◆ Dataset section ◆
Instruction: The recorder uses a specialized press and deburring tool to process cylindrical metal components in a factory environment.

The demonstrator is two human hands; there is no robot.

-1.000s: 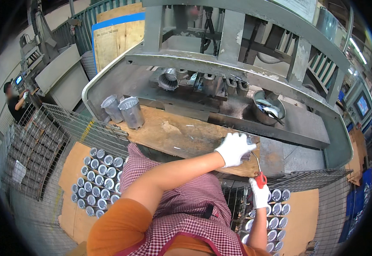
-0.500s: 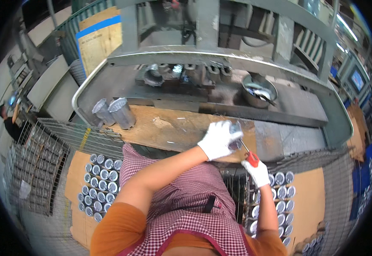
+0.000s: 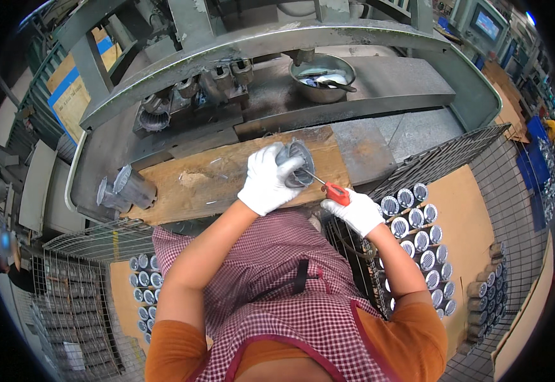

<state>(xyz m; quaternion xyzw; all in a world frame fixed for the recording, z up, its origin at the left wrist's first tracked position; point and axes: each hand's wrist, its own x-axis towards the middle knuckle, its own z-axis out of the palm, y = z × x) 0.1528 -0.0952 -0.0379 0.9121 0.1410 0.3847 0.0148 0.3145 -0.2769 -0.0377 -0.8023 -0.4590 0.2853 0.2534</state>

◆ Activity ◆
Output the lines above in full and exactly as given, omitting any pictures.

◆ Task result ◆
Instruction: The recorder uses a specialized press and deburring tool to process cylindrical metal components in a factory environment.

The demonstrator is two human hands; there is no robot.

-1.000s: 
-0.500s: 
+0.000s: 

<state>(xyz m; quaternion xyzw; all in a world frame fixed for the recording, z up, its origin at the left wrist's first tracked position; point and axes: each hand's wrist, its own x-axis towards the middle knuckle, its own z-axis out of the palm, y = z × x) 0.1528 -0.0952 -0.0379 0.9121 0.1410 0.3847 0.0148 0.3145 -0.2769 -0.0377 -0.8023 -0.4590 0.2853 0.2534</state>

No more output remains.